With respect to the construction cancellations, the prison has an obvious interest in protecting prisoners from unsafe conditions. Russell v. Richards, 384 F.3d 444, 448 (7th Cir. 2004) (citing the obligation of prisons to protect the safety and well-being of inmates and personnel); Van den Bosch v. Raemisch, 658 F.3d 778, 785 (7th Cir. 2011) (same). And declining to hold religious services in a room with a collapsing roof is rationally connected to that interest. Manges concedes that the Religious Center was unsafe, but argues that prison officials should have come up with alternative spaces for worship more quickly than they did. This claim verges on the frivolous. As Defendants point out, all religious services at the prison were cancelled when the roof began leaking. Prison officials had to come up with safe, secure, cost-effective venues to accommodate religious services for hundreds of inmates, not just the Orthodox community. This was no easy task. One potential site had recently flooded [DE 120-13 at 7]. As for the other site, administrators had to work around already scheduled events. Id. Still administrators were able to cobble together enough spaces to get religious activities up and running again in a matter of weeks.

I am not in a position to second-guess these kinds of complicated administrative decisions. Koutnik v. Brown, 456 F.3d 777, 785 (7th Cir. 2006) (explaining that courts owe substantial deference to the professional judgments of prison administrators). Even if the ISP administrators were dragging their feet as badly as Harman claims, those few extra weeks without religious services just don't represent a constitutional injury, especially since Manges could, at all times, read his bible, pray in his cell, and meet with the chaplains. See Hadi, 830 F.2d at 787 (occasional sporadic cancellation of religious services where other opportunities for worship were provided did not unreasonably impinge inmates' rights); Rapier v. Harris, 172 F.3d 999, 1006 n.4 (7th Cir. 1999) ( de minimis burdens on free exercise of religion are not of constitutional dimension); Buck v. Lake Cnty. Sheriff, No. 03 C 1740, 2004 WL 2983966 (N.D. Ill.Dec. 23, 2004) (missing a few group services during brief confinement not actionable under § 1983).

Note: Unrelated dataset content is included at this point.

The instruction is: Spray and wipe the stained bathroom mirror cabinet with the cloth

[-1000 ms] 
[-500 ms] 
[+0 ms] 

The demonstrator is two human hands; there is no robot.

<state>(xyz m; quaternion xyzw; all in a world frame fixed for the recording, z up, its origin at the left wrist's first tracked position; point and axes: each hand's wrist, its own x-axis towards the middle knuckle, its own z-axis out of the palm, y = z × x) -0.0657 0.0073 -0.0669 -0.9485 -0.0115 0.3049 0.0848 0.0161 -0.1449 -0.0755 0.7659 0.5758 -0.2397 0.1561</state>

The same holds for the claims relating to the handful of times Orthodox services weren't held because the lay volunteer had to cancel. As a general matter, four cancellations spread out over several years is a de minimis burden on Manges' rights. Hadi, 830 F.2d at 787; Rapier, 172 F.3d at 1006 n.4. Even if the burden wasn't de minimis, this claim doesn't pass the Turner test. The Seventh Circuit has repeatedly upheld prison policies mandating outside volunteers lead religious services. Kramer v. Pollard, 497 F.App'x 639, 643 (7th Cir. 2012) (policy requiring volunteer leaders didn't violate constitution because prison has a legitimate security interest in preventing prisoners from assuming leadership authority over fellow inmates); Johnson-Bey v. Lane, 863 F.2d 1308, 1310 (7th Cir. 1988) (same); Hadi, 830 F.2d at 784 (same). A policy of relying on outside volunteers necessarily means that, on occasion, those volunteers won't be able to make it-family members get sick, cars break down, people go on vacation. In those instances, services may have to be cancelled. That's fine. ISP was not obligated to go out and immediately find a replacement priest, or, as Manges suggests, make one of the Protestant chaplains pinch-hit, on the rare occasions that the Eastern Orthodox volunteer couldn't make it to the prison. See, e.g., Doyle v. Prewitt, 39 F.App'x 344, 347 (7th Cir. 2002) (prison's decision to cancel Muslim prayer service in the absence of imam did not violate free exercise clause); Walker v. Dart, No. 09 C 1752, 2010 WL 3307079, at * 10 (N.D. Ill. Aug. 19, 2010) (rejecting Free Exercise claim where there were no Muslim services for nine months due to the lack of outside volunteers).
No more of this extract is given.